• [Exercise details] Pictures are to be dropped from the copy. Retype the listing exactly.

•••

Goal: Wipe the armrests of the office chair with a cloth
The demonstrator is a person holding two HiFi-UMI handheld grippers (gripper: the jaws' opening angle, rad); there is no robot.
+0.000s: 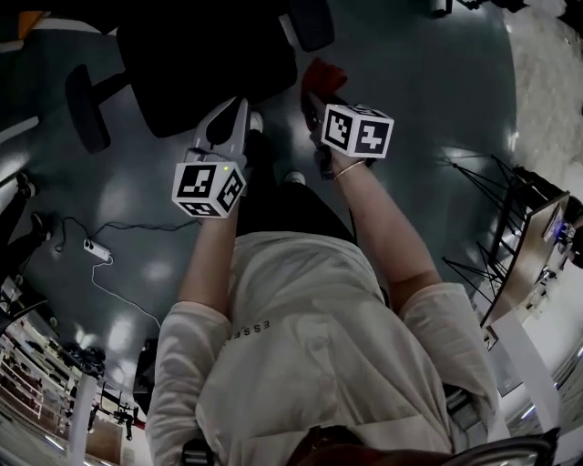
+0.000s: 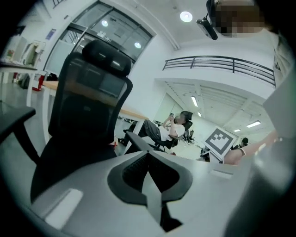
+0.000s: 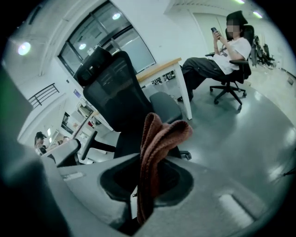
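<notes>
Open-plan office, glossy grey floor: approach step, office chair just ahead, cloth clamped in right gripper, left gripper closed on nothing, no armrest contact yet; next prob = lay cloth flat on near armrest & drag along pad.

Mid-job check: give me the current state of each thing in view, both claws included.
left claw: shut, nothing in it.
right claw: shut on the cloth.
cloth: clamped, bunched, sticking out past the claw tips.
office chair: upright, nobody seated in it.
armrest: neither claw nor the cloth touches it.
power strip: lying on the floor, cable attached.
</notes>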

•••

• [Answer for the task]
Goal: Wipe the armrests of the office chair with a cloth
The demonstrator is a person holding two HiFi-UMI handheld grippers (gripper: the jaws' opening angle, rad); there is no robot.
+0.000s: 
+0.000s: 
+0.000s: 
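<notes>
Open-plan office, glossy grey floor: approach step, office chair just ahead, cloth clamped in right gripper, left gripper closed on nothing, no armrest contact yet; next prob = lay cloth flat on near armrest & drag along pad.

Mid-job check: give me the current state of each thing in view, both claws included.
left claw: shut, nothing in it.
right claw: shut on the cloth.
cloth: clamped, bunched, sticking out past the claw tips.
office chair: upright, nobody seated in it.
armrest: neither claw nor the cloth touches it.
power strip: lying on the floor, cable attached.
</notes>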

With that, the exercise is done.